WHAT YOU HAVE TO DO :: When you copy the material, keep each line exactly as it appears.

DATASET EXTRACT ::
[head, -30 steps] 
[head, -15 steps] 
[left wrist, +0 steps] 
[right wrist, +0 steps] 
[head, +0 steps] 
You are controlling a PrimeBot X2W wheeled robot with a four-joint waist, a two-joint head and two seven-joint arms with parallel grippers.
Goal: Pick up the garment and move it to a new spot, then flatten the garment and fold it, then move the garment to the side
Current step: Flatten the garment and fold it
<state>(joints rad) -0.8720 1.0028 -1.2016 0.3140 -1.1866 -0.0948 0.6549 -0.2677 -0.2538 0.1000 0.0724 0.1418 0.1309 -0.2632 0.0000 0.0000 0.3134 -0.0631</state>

SOLUTION TO THIS TASK ::
[head, -30 steps] 
[head, -15 steps] 
[left wrist, +0 steps] 
[right wrist, +0 steps] 
[head, +0 steps] 
You are controlling a PrimeBot X2W wheeled robot with a four-joint waist, a two-joint head and two seven-joint arms with parallel grippers.
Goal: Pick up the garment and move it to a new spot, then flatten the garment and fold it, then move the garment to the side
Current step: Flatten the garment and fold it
<state>(joints rad) -0.8720 1.0028 -1.2016 0.3140 -1.1866 -0.0948 0.6549 -0.2677 -0.2538 0.1000 0.0724 0.1418 0.1309 -0.2632 0.0000 0.0000 0.3134 -0.0631</state>

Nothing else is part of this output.